La pièce du dessus
Chaque jour
L’atelier restait silencieux à la périphérie de la ville, un bâtiment long et bas où l’odeur d’huile et de peinture flottait dans l’air, le cliquetis des clés et le sifflement des compresseurs se mêlaient à la sonnerie des téléphones.
Dans le bureau, Aleks était assis à son bureau et tapait des factures avec ce genre de concentration qui ne naît que de la routine. À côté de lui, Viktor jonglait avec les courriels, les appels des clients et les annonces en ligne de l’atelier : portes, rétroviseurs, pompes à essence, phares, tout ce qu’on pouvait visser sur une voiture.

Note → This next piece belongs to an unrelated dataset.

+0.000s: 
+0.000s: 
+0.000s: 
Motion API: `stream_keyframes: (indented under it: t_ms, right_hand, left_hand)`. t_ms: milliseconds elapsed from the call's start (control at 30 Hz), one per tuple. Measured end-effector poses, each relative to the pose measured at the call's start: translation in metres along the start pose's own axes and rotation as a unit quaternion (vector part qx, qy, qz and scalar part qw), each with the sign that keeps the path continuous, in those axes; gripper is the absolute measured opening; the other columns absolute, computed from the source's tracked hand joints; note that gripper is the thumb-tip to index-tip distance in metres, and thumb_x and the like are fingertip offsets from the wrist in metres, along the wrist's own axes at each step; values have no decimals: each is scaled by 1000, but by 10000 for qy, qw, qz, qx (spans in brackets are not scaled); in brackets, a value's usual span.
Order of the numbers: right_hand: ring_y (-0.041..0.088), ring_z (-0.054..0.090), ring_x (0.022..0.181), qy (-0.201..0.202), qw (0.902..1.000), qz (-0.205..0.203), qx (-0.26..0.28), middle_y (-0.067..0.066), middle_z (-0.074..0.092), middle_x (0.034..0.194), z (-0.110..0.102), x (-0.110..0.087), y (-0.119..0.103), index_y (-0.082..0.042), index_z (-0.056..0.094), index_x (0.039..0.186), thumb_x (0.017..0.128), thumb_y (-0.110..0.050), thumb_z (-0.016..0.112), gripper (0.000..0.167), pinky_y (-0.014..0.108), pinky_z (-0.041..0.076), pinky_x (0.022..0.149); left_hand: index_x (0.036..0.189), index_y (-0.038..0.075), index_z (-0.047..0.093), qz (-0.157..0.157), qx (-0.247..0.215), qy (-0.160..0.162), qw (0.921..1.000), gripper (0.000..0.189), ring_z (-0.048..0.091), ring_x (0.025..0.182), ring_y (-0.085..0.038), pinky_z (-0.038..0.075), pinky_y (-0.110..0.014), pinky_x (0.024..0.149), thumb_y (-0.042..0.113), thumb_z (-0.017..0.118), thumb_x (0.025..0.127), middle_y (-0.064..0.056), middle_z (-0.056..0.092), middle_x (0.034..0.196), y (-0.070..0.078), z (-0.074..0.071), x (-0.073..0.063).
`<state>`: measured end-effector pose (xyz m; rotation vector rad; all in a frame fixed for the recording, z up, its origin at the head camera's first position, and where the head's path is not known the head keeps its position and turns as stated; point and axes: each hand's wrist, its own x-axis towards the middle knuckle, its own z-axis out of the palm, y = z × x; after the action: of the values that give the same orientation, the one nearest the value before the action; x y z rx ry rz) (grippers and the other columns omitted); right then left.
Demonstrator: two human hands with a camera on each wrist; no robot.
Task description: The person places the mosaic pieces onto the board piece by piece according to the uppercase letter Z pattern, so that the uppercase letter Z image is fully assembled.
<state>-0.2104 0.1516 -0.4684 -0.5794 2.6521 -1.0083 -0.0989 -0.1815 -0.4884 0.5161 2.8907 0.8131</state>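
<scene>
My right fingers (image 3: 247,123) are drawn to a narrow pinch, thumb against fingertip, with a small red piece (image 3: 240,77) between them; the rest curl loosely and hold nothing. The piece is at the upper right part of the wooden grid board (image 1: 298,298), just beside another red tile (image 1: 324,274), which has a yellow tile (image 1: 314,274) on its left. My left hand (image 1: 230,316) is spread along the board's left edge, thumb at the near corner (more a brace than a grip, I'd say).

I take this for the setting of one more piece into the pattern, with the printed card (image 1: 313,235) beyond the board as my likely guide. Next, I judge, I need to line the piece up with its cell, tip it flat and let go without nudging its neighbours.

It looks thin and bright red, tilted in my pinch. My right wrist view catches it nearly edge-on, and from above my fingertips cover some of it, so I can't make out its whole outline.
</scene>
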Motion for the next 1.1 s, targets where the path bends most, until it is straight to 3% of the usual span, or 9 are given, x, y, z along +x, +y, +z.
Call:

« Le client a encore annulé », murmura Viktor en faisant défiler l’écran.
Aleks ne leva même pas les yeux. « Le même type ? »
« Le même. »
Viktor soupira et s’appuya contre sa chaise. « Tu n’as jamais l’impression qu’on pourrait faire quelque chose… de plus grand ? »
Aleks sourit légèrement. « Chaque jour. »
C’est ainsi que tout commença, une pensée silencieuse entre deux amis, entourés par le bruit des moteurs des clients.
Après la fermeture
Quand le dernier employé était parti et que l’atelier était plongé dans le noir, les lumières du bureau restaient allumées. C’était alors que leur vrai travail commençait.
Aleks terminait les comptes de la journée pendant que Viktor dessinait de nouvelles idées, rien à voir avec les voitures mais avec les vêtements. Une marque. Quelque chose qui porterait leur nom, leurs valeurs, leur histoire.
Ils n’avaient aucune expérience dans le monde de la mode, aucun contact dans le design, aucun entrepôt, seulement la conviction qu’avec assez de persévérance, on pouvait créer quelque chose à partir de rien.
Les week-ends se transformèrent en séances de travail. Ils commandaient des échantillons de tissus, comparaient les matériaux, recherchaient des fournisseurs. Leurs tables se remplissaient de carnets, de tasses de café et d’ébauches d’idées qui pourraient un jour devenir réalité.
Et puis vint la pièce.
La pièce au-dessus du bureau
Le propriétaire de l’atelier l’avait mentionnée en passant, une petite pièce à l’étage que personne n’utilisait plus. Poussiéreuse, au plafond bas, avec une seule fenêtre donnant sur le parking.
Pas grand-chose. Mais pour Aleks et Viktor, c’était tout.
Ils la nettoyèrent, peignirent les murs en blanc et montèrent une lourde machine à broder Barudan d’occasion, une bête des années quatre-vingt-dix avec des boutons, des leviers et des câbles, comme sortie d’une autre époque.
« Tu crois vraiment que ce truc va marcher ? » demanda Aleks.
Viktor sourit et leva le manuel usé. « Elle marchera. Un jour. »
Les nuits devinrent des expériences, des heures passées à apprendre la tension du fil et la séquence des couleurs, à redonner vie à la vieille machine. Quand elle se mit enfin à bourdonner et à broder la couleur sur le tissu, ils restèrent côte à côte, silencieux.
Le logo prit forme, clair, simple, le leur.
L’étincelle prend
Les mois passèrent. La pièce au-dessus du bureau se remplit de rouleaux de tissu, de cartons et d’une détermination silencieuse. L’odeur du coton remplaça celle de l’huile.
Un soir, sous le doux bourdonnement de la machine à broder, ils plièrent leur nouveau sweat, propre, terminé. Aleks passa la main sur le logo brodé.
« On a commencé ça juste au-dessus de l’endroit où on vendait autrefois des bougies d’allumage », dit-il avec un sourire fatigué.
Viktor rit. « On dirait qu’on a échangé la puissance contre le savoir-faire. »
Ils regardèrent autour d’eux, dans la petite pièce, les fils éparpillés, la machine qui bourdonnait, les vêtements soigneusement pliés et empilés, prêts à être expédiés.
Ce n’était pas seulement un lieu de travail. C’était le rêve qu’ils avaient construit au-dessus du bruit et de la routine de leur vie quotidienne, un rappel que le prochain chapitre attend parfois juste un étage plus haut.